The appellate panel on Wednesday reversed a southern Illinois federal judge's decision to overturn a copyright infringement award to novelty teeth maker Billy-Bob Teeth Inc. of Hardin.
And in writing for the panel, Judge Terrence Evans cited no less a dentally challenged authority than movie spy Austin Powers.
"When International Man of Mystery Austin Powers gazes at the comely British agent Kensington and purrs 'groovy, baby,' or 'oh behave!' he always smiles, exposing a set of teeth the best orthodontist in the world could not improve," Evans wrote.
It wasn't simply a clever remark.
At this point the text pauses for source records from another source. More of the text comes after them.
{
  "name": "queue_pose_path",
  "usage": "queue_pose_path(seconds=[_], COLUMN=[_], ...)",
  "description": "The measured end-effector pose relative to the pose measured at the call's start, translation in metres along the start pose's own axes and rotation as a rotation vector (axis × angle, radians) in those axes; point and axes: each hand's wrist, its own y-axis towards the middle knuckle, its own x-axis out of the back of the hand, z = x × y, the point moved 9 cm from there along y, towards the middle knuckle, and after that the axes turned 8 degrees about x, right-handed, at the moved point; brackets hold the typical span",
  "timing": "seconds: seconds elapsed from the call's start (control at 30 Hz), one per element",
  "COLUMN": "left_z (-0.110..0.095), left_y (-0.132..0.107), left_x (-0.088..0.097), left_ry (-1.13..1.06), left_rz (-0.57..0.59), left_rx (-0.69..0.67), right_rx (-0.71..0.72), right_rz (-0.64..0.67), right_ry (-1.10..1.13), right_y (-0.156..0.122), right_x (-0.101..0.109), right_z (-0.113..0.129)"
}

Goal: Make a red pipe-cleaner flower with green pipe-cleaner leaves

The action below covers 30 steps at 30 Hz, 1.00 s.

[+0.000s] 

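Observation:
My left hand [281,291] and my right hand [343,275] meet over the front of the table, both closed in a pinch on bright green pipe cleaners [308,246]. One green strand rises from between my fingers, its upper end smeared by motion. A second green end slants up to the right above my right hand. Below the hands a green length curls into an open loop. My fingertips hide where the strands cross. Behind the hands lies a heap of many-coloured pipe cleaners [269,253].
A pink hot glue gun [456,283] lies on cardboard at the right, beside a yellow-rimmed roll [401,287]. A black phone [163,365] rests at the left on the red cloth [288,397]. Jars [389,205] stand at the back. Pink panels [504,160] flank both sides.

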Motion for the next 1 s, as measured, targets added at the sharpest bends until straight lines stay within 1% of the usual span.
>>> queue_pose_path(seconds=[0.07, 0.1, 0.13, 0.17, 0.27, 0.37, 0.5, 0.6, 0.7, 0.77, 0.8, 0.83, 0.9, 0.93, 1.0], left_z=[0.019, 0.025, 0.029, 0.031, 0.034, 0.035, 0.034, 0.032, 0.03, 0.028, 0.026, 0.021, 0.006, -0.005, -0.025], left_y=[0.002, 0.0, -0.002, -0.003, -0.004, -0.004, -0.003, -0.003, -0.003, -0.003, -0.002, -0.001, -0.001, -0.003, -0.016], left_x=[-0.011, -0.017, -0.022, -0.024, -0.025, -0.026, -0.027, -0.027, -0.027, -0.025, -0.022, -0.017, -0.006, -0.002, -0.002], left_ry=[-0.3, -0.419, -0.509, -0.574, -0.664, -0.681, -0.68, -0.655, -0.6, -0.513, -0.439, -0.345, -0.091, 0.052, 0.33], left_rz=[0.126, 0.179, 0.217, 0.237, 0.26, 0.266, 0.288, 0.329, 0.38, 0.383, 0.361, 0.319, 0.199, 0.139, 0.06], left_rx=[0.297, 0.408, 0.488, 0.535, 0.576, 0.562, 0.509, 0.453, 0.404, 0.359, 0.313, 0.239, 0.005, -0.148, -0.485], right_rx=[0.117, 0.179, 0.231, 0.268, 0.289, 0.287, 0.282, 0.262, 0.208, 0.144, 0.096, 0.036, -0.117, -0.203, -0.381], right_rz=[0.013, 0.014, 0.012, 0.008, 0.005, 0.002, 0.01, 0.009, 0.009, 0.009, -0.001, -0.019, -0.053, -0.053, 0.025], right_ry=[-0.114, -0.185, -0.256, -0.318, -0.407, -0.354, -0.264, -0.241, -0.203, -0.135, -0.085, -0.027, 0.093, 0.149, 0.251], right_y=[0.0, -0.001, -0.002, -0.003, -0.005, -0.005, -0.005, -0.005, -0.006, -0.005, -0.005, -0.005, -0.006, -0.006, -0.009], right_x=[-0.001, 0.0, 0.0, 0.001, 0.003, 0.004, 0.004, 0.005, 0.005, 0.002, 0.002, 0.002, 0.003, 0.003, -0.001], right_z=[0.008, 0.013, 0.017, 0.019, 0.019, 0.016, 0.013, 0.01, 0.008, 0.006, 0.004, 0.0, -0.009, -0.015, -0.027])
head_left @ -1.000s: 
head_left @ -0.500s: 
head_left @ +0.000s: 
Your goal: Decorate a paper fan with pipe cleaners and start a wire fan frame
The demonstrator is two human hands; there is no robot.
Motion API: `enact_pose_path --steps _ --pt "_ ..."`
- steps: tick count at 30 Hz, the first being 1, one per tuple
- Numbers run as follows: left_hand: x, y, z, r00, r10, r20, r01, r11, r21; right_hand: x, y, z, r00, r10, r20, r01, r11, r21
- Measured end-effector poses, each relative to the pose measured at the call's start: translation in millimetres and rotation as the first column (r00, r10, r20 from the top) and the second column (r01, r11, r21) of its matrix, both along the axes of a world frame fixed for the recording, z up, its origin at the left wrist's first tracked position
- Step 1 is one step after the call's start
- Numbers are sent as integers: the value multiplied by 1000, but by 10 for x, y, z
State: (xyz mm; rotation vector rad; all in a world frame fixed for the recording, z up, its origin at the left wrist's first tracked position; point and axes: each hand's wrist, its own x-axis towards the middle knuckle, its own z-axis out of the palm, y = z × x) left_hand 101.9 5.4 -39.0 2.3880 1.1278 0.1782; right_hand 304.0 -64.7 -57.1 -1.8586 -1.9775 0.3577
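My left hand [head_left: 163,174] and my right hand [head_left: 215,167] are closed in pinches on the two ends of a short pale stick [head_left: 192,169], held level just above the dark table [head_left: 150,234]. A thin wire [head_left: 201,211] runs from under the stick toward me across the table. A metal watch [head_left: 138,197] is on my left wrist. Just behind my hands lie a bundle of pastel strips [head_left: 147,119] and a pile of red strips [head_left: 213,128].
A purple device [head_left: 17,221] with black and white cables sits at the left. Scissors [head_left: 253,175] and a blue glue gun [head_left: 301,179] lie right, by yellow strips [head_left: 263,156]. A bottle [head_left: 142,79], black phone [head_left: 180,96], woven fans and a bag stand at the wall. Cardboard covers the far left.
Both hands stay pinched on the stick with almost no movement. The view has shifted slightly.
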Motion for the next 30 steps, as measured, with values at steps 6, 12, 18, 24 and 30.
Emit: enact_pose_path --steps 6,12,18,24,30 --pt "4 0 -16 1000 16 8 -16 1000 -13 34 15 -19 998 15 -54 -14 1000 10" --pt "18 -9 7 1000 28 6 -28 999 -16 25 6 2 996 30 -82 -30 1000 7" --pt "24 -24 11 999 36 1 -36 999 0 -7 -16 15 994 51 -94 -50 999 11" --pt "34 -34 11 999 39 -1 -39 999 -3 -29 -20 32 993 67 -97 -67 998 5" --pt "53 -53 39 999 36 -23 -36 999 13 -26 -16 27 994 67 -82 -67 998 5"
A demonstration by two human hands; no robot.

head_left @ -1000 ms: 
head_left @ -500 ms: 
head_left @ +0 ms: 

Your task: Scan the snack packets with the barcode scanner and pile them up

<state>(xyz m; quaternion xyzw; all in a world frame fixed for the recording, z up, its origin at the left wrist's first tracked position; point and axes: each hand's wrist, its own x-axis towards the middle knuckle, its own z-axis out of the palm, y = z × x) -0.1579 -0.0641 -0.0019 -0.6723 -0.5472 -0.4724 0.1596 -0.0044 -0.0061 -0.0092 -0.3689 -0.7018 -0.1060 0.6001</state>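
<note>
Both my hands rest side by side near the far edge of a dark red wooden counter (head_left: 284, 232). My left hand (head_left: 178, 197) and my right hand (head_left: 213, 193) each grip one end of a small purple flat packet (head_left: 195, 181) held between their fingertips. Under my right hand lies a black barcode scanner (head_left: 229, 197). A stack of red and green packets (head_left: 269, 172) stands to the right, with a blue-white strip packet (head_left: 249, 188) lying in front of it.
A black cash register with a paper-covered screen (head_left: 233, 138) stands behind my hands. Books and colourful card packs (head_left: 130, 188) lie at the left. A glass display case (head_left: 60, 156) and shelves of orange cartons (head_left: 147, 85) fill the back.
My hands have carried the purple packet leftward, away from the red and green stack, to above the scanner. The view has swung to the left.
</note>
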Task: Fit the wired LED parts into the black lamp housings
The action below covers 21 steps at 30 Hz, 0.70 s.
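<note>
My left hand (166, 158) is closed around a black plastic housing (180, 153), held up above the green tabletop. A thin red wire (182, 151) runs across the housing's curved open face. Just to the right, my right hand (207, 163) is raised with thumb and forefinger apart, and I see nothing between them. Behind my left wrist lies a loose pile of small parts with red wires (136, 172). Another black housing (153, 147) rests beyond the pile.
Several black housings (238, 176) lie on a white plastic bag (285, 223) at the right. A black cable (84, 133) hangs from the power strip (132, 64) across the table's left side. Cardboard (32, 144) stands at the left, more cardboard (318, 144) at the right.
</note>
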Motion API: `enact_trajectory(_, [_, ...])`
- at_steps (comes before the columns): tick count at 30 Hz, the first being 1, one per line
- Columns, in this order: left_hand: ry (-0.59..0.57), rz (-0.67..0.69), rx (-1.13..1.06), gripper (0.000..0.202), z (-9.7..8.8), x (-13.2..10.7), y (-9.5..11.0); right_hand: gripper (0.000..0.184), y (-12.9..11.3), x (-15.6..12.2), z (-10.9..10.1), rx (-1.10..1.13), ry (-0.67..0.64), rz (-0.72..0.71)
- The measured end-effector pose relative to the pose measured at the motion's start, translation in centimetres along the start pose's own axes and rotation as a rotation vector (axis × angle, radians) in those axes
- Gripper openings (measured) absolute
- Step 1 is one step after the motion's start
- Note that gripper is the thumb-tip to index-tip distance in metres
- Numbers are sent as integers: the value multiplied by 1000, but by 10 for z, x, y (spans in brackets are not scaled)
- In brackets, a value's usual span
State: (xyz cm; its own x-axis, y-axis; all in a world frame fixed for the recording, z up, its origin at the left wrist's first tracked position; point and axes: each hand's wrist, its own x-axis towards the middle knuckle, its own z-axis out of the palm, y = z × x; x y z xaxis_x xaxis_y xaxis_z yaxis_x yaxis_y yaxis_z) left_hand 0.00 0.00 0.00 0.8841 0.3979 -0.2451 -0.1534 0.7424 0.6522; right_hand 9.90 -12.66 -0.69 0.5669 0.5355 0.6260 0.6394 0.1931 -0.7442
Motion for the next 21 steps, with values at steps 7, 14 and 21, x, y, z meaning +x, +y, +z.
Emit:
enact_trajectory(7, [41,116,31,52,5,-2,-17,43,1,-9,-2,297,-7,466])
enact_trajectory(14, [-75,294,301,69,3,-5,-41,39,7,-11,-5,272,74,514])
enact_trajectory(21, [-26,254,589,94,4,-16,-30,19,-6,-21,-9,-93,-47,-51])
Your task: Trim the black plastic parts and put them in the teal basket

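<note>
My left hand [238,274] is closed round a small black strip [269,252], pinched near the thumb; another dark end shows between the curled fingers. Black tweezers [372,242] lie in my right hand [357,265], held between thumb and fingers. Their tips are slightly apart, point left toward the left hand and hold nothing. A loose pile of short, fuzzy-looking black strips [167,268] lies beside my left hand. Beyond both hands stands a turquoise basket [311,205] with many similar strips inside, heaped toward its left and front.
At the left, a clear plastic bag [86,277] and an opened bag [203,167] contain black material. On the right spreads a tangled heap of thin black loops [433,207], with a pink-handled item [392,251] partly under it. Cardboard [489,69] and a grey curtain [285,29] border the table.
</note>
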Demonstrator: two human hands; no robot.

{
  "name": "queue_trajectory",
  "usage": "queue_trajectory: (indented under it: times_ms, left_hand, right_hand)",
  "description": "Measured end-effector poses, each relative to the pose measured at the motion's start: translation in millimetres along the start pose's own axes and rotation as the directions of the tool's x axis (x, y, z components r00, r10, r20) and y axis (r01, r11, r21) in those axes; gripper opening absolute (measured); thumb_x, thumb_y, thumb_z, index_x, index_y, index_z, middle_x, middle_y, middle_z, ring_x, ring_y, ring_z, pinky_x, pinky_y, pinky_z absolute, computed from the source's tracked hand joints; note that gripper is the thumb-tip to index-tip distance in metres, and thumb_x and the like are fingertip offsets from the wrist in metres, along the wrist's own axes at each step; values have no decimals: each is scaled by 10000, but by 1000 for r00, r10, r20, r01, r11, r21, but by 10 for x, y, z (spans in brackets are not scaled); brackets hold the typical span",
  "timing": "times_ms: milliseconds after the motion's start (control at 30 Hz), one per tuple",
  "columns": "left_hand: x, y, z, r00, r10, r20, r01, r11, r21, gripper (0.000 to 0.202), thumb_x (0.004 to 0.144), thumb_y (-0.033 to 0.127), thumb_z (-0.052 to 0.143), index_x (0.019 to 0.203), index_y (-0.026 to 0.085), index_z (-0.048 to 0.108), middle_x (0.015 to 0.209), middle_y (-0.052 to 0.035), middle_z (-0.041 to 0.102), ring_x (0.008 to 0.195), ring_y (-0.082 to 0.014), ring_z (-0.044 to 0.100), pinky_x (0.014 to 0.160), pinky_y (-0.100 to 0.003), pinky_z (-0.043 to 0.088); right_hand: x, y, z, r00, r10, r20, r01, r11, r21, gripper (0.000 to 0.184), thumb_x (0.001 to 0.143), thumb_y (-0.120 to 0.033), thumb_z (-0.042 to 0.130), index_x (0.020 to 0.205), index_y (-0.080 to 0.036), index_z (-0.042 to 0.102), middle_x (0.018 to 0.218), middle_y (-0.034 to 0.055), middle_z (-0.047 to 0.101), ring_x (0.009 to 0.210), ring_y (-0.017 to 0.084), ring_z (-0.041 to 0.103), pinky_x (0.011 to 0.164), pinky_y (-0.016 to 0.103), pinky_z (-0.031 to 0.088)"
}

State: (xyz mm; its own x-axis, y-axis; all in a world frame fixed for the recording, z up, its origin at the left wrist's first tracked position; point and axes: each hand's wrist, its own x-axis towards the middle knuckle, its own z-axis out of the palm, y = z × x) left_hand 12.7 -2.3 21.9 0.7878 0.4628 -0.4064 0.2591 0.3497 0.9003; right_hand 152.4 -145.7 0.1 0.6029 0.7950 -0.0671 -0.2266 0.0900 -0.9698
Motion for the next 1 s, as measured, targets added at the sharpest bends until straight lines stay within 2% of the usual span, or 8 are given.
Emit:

Billy-Bob Teeth Inc. has a licensing agreement with New Line Cinema, producer of the Austin Powers movies.
Billy-Bob's attorneys said the company was selling $5 million a year in novelty teeth and argued that the Bubba line, produced by a company called Novelty Inc. of Indianapolis, was biting into profits with too similar a trade name.
The creator of the Billy-Bob teeth, Jonah White, 32, said last year he was almost fooled when he spotted a set of the Bubba teeth in a service station window for sale.
"At first I thought it was my teeth and the sunlight had just faded the packaging," White said.
But on closer inspection, he saw the teeth had been made by Novelty and given a name eerily similar to his own copyrighted, gap-toothed product.
Last June, a federal jury in East St. Louis awarded White more than $142,000. But Judge David R. Herndon later overturned the award, ruling that Billy-Bob had not filled out its paperwork properly to make the copyright infringement claim stick.
Evans and the two other judges on the panel reinstated the jury award, ruling that Billy-Bob's lax paperwork should not count against it.
At least 12 companies produce similar fake rotten teeth.